The barriers to change have been the culture (especially in the middle management ranks) within banking organisations, so defaulting to a “let the customer choose” channel approach. But this was always a cop-out. Plus the complexity of the ancient “back-end systems” many of which are tens of years old, have to be tackled or replaced (as the CBA has done).
But now, banks have to be re-engineered and migrated to digital, harnessing the power of algorithms, robotics and user experience experts. A whole new world. We may need banking services, but do we need a bank?
Then there will be consequences for society. First, banks of the future will have many fewer staff, and those who remain will need different skills. Almost none will be customer facing. Just as robots replaced workers on the assembly line, robots are now becoming bankers.
Second, the minority of customers who a Digital Luddites will need to be handled appropriately. The current branch infrastructure is just too expensive. How will banks meet their implicit service obligation? Or will they try to trade it away, as they did with the ATM network?

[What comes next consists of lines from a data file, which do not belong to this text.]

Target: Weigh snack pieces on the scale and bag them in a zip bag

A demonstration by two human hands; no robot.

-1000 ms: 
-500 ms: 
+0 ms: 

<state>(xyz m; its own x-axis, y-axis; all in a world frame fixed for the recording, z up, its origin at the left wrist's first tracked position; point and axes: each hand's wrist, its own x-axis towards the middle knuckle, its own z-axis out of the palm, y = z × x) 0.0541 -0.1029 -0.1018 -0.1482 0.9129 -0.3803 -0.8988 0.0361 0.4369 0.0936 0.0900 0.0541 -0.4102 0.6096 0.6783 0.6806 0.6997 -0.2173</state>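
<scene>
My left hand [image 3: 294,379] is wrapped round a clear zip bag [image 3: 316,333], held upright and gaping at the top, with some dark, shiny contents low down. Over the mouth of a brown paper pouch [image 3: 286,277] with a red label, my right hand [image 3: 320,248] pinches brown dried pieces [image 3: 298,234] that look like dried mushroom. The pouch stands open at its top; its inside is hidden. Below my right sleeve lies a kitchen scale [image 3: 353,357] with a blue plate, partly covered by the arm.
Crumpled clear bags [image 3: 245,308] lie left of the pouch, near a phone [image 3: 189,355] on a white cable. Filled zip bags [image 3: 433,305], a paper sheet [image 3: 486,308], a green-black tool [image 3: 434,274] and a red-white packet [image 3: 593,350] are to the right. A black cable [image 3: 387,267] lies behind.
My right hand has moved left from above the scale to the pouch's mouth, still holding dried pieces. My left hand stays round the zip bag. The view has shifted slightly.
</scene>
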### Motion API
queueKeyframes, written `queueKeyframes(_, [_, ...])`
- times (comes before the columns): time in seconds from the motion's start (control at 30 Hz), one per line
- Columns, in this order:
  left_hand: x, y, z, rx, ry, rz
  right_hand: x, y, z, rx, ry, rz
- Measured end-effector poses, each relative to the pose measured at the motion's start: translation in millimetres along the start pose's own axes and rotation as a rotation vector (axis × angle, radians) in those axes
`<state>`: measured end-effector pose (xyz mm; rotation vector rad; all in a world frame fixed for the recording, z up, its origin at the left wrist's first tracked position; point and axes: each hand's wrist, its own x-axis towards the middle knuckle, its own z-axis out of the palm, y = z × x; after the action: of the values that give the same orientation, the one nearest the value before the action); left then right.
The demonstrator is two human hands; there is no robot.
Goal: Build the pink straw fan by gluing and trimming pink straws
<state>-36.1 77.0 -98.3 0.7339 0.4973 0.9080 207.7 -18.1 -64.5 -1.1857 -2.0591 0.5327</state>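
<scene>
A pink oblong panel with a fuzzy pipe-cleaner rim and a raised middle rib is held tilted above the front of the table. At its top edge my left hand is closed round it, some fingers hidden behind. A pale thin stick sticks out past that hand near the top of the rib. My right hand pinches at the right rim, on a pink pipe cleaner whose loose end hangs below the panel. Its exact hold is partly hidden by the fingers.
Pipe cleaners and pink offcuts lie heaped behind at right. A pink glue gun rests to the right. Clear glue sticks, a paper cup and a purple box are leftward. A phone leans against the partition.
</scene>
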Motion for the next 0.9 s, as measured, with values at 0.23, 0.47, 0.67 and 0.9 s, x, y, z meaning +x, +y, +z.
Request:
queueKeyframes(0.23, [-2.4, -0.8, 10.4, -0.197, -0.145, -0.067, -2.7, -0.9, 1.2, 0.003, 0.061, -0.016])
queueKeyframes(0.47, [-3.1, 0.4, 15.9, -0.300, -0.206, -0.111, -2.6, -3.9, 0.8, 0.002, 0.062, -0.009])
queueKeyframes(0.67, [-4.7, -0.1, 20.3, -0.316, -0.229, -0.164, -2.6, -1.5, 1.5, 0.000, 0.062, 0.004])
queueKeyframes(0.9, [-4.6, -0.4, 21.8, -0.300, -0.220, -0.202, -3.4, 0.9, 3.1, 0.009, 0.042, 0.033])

But third, and this is the rub. What we are discussing here is also happening across other industries, and as the digital revolution gains pace, the risk is that more people find themselves without employment.
This is the worry-some aspect of digital transformation. Digital efficiency will mean fewer jobs. What happens to those without?
We are just 10% along the digital journey. It is unstoppable, and business models, careers and whole chunks of the banking system will be shaken to pieces. Just ask the Fintechs! But the social implications should certainly be considered too.
That’s right, robots are taking a lot of jobs, also in banking, I wonder how will the future look like 10 years from now.
Between “Open Source Banking Reform” aka anyone can access your bank accounts to extract information and the increasing use of “Social Lending” platforms, these use information from your LinkedIn, Facebook, Twitter and other social media platforms to determine your credit worthiness, within 3 years when you do a Google search for say a home, Google will offer you an approved loan. Google will have done a budget extracted from your banking records (done via a change to T&C) used RP Data or like to do a valuation and accessed your employment future and character from social media.